Why rebuilding data trust is key to driving business value with analytics

As a modern data leader, you know that real-time access to data-driven insights is key to driving higher levels of business growth and innovation, and better customer experiences. You also know that when frontline employees have easier access to data they’re able to make better decisions that ultimately boost your bottom line. But what happens when employees don’t trust the data in front of them? 

Over the years, static dashboarding tools have quietly sown a deep mistrust between employees and business data. Multiple sources of truth, delayed reports, stale data, and conflicts between what dashboards show and what they see in the field have all eroded people’s ability to “trust the data.” These tools have also created a world of chaos when it comes to defining data governance policies. In fact, 54% of data analysts and leaders report multiple sources of truth and conflicting data as a top challenge in working with data. And an additional 90% say numerous data sources were unreliable over the last 12 months. If that figure does not alarm you, it should.

So much of your organization’s success hinges upon business users having access to high-quality insights. It impacts everything from new revenue opportunities to customer engagement and satisfaction, and even how quickly you can react to competitive changes and market trends. But in order for individual employees or business groups to be willing to use data, they have to trust it. If business users see an error even once, confidence erodes dramatically. Lack of confidence doesn’t just translate to lack of adoption, the consequences directly impact your organization's revenue too with 76% of data leaders reporting missed revenue opportunities.

Trust and confidence are key to encouraging analytics usage

With fractured dashboard infrastructure comes fractured insights. That’s why it’s so common for analysts to come up with multiple answers to the same question, and why data teams are constantly scrambling to troubleshoot and reconcile differences in dashboard outcomes. This patchwork of dashboards and pipelines creates major blindspots, forcing data teams to focus on outputs rather than natively maintaining quality and consistency throughout the entire data-to-insights pipeline. 

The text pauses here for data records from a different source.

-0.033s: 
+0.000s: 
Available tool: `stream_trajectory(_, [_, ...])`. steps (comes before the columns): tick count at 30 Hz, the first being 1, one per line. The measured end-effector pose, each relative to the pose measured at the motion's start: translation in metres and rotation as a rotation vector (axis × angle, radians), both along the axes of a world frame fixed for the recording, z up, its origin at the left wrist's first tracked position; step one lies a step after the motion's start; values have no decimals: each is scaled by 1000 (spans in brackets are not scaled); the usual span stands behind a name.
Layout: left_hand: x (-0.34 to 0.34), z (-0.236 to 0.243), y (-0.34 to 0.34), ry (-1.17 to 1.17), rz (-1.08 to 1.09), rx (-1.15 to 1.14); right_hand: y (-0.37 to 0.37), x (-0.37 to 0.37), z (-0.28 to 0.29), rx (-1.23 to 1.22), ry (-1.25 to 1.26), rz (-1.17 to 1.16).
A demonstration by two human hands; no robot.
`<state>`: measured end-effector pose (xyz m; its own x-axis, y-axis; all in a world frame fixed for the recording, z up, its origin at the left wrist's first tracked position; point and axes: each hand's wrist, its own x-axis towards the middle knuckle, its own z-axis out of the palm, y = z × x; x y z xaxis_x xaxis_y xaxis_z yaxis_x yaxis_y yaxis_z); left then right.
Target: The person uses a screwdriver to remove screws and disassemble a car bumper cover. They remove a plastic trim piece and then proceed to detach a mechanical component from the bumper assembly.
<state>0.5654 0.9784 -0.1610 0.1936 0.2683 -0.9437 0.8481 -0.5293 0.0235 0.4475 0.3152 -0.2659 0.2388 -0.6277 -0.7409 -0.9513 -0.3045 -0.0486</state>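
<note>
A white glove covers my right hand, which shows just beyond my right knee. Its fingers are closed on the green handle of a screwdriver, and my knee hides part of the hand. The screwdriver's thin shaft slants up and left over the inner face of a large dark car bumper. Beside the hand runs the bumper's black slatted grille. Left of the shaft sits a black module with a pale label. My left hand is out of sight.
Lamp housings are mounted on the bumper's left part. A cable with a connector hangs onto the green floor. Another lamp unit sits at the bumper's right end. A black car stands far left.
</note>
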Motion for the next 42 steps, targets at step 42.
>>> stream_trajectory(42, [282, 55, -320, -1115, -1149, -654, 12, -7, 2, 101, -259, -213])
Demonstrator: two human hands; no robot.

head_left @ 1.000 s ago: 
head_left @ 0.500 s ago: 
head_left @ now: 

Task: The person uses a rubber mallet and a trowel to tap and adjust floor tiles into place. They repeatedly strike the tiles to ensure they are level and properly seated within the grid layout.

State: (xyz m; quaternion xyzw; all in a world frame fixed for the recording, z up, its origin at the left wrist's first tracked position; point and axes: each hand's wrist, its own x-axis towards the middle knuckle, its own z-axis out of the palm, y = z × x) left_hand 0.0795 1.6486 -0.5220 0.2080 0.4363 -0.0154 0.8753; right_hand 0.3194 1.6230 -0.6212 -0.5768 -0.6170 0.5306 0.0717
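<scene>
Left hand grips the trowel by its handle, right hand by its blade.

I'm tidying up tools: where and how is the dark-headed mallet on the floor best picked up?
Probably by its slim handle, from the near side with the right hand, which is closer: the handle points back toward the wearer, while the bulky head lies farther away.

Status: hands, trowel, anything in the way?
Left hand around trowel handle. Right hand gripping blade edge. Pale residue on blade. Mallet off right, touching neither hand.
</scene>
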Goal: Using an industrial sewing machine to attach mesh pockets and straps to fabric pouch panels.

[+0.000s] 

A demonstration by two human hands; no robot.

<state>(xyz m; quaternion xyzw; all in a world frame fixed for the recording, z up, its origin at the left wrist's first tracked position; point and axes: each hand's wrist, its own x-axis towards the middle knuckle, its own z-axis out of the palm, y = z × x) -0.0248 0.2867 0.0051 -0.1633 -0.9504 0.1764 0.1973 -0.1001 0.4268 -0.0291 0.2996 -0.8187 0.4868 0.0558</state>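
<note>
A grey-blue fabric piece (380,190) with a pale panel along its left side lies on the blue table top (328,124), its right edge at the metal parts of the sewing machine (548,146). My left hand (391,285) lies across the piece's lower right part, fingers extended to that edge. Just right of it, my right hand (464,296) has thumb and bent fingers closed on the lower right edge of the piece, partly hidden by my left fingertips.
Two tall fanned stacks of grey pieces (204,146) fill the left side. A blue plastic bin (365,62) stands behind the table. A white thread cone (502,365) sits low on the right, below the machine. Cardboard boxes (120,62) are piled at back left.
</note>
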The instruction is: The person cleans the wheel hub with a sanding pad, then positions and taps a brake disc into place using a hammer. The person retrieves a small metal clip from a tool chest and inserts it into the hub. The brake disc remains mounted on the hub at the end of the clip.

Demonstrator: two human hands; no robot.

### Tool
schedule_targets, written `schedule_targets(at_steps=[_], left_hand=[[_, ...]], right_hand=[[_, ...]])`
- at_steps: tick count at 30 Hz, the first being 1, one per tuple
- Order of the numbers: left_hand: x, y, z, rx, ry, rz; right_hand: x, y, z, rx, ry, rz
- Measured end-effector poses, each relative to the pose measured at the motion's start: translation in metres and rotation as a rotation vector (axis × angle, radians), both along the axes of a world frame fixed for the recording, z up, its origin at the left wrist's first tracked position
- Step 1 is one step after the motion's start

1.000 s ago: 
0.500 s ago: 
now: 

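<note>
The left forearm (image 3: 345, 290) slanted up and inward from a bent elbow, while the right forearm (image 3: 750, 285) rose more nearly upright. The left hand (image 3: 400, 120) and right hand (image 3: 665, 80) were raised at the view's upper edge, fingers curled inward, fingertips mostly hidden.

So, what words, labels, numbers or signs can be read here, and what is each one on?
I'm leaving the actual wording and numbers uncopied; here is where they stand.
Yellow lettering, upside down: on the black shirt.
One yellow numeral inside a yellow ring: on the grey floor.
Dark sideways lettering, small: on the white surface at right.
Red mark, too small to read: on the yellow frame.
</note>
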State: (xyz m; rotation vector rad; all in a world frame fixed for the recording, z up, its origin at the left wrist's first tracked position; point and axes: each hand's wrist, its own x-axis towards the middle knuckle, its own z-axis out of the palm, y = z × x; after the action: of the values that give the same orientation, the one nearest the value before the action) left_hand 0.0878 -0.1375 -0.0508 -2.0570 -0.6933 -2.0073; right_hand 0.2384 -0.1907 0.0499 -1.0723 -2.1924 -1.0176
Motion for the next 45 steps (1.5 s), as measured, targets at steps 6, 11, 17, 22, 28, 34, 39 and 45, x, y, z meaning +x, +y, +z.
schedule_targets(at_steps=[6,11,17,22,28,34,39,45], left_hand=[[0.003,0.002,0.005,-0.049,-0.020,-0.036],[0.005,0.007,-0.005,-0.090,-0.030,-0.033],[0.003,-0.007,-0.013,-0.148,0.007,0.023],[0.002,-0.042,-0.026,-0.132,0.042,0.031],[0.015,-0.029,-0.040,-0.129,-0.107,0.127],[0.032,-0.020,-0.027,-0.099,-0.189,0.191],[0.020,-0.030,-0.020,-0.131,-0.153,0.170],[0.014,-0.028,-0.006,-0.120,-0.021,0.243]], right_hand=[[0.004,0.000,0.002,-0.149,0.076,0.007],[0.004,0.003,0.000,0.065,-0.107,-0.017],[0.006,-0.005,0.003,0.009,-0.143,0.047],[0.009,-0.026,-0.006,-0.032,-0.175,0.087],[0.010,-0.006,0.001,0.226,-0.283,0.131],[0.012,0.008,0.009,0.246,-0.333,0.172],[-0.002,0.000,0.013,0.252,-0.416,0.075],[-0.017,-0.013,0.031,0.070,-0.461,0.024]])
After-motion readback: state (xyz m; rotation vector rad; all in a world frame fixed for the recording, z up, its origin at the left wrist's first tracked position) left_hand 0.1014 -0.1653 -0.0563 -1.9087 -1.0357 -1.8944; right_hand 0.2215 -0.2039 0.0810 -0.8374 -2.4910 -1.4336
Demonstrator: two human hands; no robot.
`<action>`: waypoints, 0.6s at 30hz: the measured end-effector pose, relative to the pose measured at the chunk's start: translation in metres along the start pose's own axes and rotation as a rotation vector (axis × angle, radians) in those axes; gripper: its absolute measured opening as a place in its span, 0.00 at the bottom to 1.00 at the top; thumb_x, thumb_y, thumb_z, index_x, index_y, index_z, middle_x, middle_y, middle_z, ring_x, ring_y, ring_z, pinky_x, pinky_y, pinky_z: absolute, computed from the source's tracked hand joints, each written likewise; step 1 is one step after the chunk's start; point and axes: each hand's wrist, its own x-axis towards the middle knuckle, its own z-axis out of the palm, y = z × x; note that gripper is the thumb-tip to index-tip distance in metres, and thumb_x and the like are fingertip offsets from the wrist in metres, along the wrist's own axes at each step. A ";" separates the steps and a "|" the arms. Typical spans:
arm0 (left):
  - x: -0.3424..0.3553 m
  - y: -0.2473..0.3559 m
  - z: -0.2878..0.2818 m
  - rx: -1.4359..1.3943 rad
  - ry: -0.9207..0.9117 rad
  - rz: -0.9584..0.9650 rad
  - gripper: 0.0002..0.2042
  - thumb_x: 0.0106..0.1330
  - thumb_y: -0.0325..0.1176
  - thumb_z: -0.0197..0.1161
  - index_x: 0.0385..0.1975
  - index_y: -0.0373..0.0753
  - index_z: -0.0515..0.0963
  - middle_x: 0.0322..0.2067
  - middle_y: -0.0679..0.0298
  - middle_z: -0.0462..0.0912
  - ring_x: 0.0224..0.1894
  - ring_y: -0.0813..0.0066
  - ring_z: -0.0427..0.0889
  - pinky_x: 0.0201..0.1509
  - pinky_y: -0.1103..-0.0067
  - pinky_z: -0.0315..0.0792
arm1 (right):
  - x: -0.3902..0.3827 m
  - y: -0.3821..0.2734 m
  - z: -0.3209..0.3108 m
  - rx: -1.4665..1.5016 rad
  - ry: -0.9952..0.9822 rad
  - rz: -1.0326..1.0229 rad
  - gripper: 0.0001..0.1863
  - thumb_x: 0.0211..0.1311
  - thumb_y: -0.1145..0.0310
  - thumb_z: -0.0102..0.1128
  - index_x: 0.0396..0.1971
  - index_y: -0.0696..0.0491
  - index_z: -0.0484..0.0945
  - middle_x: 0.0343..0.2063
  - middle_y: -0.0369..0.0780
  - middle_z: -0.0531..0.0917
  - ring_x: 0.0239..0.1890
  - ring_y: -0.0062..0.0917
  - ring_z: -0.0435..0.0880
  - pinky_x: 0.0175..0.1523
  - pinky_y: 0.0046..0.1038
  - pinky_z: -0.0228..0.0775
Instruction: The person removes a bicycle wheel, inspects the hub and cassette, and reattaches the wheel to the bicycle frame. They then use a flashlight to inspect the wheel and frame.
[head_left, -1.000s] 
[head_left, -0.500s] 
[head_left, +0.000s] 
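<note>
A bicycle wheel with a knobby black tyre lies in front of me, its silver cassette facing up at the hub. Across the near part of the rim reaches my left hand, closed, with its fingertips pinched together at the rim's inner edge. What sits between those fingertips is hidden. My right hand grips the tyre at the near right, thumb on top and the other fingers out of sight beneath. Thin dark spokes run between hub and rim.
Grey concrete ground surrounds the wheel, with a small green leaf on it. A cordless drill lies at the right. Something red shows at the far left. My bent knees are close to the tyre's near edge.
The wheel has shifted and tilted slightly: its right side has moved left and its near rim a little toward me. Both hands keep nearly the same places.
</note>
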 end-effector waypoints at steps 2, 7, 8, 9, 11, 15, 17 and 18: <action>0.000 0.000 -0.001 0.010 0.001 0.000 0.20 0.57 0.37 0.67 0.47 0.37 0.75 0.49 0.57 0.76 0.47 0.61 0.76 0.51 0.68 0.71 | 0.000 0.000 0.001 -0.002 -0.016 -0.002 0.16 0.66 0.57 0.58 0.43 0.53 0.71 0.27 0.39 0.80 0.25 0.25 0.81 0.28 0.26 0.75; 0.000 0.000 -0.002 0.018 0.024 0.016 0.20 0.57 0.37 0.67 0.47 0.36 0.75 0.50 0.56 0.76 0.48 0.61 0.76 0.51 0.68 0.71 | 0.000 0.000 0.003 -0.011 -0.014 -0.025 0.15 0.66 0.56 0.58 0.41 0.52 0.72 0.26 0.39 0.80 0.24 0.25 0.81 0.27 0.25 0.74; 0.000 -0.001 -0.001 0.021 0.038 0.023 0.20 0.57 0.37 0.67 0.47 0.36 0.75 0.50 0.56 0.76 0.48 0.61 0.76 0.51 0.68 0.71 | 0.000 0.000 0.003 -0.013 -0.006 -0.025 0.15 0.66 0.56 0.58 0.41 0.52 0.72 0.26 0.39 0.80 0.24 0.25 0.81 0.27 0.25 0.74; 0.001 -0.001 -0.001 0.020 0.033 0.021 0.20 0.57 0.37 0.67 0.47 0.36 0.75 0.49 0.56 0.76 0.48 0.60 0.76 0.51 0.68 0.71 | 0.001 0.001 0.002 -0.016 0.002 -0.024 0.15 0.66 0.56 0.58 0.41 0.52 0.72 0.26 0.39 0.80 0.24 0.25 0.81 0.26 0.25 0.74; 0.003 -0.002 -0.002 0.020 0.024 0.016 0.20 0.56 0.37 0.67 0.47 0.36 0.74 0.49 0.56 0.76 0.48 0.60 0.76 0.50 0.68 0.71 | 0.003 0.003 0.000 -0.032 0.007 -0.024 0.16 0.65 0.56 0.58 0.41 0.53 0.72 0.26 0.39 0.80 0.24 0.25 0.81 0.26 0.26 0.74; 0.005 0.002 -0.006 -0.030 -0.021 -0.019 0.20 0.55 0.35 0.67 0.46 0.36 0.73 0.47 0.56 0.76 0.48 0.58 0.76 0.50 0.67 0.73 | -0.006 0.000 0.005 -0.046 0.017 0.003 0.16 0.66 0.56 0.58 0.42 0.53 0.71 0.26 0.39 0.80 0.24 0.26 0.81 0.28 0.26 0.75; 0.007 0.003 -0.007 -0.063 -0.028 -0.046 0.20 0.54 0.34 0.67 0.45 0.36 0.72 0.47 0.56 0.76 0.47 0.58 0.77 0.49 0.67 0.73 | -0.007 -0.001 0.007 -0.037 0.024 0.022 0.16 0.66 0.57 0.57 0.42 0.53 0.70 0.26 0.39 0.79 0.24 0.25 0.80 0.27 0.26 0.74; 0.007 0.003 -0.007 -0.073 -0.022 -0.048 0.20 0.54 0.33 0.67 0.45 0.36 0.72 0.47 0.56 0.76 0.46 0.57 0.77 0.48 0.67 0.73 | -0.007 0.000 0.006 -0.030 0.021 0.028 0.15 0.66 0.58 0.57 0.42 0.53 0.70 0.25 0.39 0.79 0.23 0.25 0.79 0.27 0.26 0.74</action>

To break this cycle, you must rebuild your entire data supply chain to ensure transparency, trust, and easy access. Doing so means addressing major changes in the following areas:

  • Governance: Overcoming hybrid technology patchworks, individual desktop solutions, multiple publishing servers and movement of data.

  • Insight quality and consistency: Limiting insight duplication and inconsistencies across multiple desktop systems and rogue self-sourced data prep and blending by analysts who are crunched for time. 

  • Shadow analytics: Acknowledging the uncomfortable fact that business users are constantly exporting and manipulating data in Excel because they can’t get the view they need or aren’t comfortable using dashboarding tools, thus introducing quality and version control issues.